Based on your advice I've tried out the hook_s3fs_upload_params_alter hook.   Unfortunately they are executed after the validate routine so never get invoked due to validate failing.  However, after temporarily bypassing the validate function I can see the hook does run and setting   $upload_params['AddContentMD5'] = true; does resolve my problem.

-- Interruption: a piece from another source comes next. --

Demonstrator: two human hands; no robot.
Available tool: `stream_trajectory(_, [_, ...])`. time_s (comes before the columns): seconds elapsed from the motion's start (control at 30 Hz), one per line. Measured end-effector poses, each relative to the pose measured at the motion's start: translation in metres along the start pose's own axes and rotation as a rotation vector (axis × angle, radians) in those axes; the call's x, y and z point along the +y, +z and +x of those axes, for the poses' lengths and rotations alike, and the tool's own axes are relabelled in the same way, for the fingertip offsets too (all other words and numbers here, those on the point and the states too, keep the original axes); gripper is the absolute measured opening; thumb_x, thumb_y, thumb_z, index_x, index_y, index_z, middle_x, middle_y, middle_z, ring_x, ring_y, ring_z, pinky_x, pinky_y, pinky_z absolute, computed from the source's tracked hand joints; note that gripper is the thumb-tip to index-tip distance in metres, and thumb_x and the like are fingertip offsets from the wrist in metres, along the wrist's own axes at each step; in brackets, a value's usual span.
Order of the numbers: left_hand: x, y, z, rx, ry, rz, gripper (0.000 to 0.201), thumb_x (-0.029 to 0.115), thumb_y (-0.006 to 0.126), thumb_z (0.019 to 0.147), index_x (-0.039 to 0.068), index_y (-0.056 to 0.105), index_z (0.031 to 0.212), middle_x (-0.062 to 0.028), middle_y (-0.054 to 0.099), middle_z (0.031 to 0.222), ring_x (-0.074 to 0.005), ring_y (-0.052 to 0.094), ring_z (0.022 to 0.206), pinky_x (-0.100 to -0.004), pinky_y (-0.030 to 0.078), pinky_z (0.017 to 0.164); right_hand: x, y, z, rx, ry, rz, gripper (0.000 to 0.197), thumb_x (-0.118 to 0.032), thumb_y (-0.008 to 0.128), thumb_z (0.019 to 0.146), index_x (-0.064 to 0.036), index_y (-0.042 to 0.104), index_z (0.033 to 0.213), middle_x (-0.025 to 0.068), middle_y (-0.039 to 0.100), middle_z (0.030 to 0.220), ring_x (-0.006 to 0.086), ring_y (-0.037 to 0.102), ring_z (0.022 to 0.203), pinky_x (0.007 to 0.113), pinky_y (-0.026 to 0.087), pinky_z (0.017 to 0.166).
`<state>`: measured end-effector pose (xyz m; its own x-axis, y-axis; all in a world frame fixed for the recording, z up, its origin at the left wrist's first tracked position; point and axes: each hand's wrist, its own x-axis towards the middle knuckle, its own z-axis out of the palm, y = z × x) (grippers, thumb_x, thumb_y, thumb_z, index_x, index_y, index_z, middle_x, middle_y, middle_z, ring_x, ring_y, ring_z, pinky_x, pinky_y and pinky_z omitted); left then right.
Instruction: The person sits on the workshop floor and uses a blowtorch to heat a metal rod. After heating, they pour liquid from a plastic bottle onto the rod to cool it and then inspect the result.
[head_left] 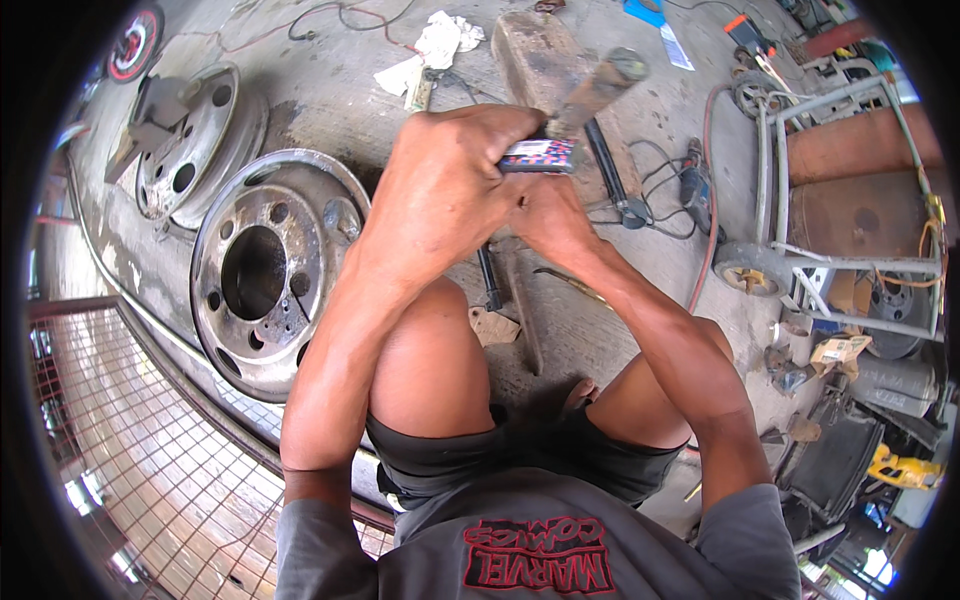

So here's the solution in my local copy:

1.  I've added a new setting into settings.php:    $config['s3fs.settings']['object_lock'] = true;

2.  I've added a hook into my module:

function mymodule_s3fs_upload_params_alter(array &$upload_params) {
  $config = \Drupal::config('s3fs.settings')->get();
  if (isset($config['object_lock'])) {
    $upload_params['AddContentMD5'] = TRUE;
  }
}

3. I've patched the validate function in S3fsService.php as follows:

diff --git a/src/S3fsService.php b/src/S3fsService.php
index 97c22f8..464368a 100644
--- a/src/S3fsService.php
+++ b/src/S3fsService.php
@@ -160,6 +160,11 @@ public function validate(array $config) {
         $putOptions['CacheControl'] = $config['cache_control_header'];
       }

+      // An MD5 header is required for files stored in an object lock enabled bucket.
+      if (!empty($config['object_lock'])) {
+        $putOptions['AddContentMD5'] = true;
+      }
+
       $s3->putObject($putOptions);
       $object = $s3->getObject(['Bucket' => $config['bucket'], 'Key' => $key]);
       if ($object) {

I've split out the lack of calling hooks during validation into 🐛 Bucket validation does not call hooks. Downport .

That will allow us to keep this focused on if we want to implement this as an internally supported feature or if we depend upon hook implementations to do so.

Just a note, don't forget about hook_s3fs_copy_params_alter() as that is used for FileSytemInterface::copy() operations.